Task objective:
Write the listing out again, exactly as it appears.

Given material: Begin

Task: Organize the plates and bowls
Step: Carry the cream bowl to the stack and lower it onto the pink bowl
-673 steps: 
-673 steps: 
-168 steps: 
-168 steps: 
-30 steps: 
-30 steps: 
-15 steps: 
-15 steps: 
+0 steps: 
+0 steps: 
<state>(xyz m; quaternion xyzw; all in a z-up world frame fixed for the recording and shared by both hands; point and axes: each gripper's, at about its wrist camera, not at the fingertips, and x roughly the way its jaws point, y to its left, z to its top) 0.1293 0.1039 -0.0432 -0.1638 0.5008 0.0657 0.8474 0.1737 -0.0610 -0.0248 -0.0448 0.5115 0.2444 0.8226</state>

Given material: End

Task result:
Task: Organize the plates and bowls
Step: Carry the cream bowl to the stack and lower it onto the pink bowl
-673 steps: 
-673 steps: 
-168 steps: 
-168 steps: 
-30 steps: 
-30 steps: 
-15 steps: 
-15 steps: 
+0 steps: 
+0 steps: 
<state>(xyz m; quaternion xyzw; all in a z-up world frame fixed for the recording and shared by both hands; point and axes: each gripper's, at about its wrist camera, not at the fingertips, and x roughly the way its jaws point, y to its left, z to its top) 0.1293 0.1039 -0.0432 -0.1638 0.5008 0.0657 0.8474 0.1737 -0.0610 -0.0248 -0.0448 0.5115 0.2444 0.8226</state>

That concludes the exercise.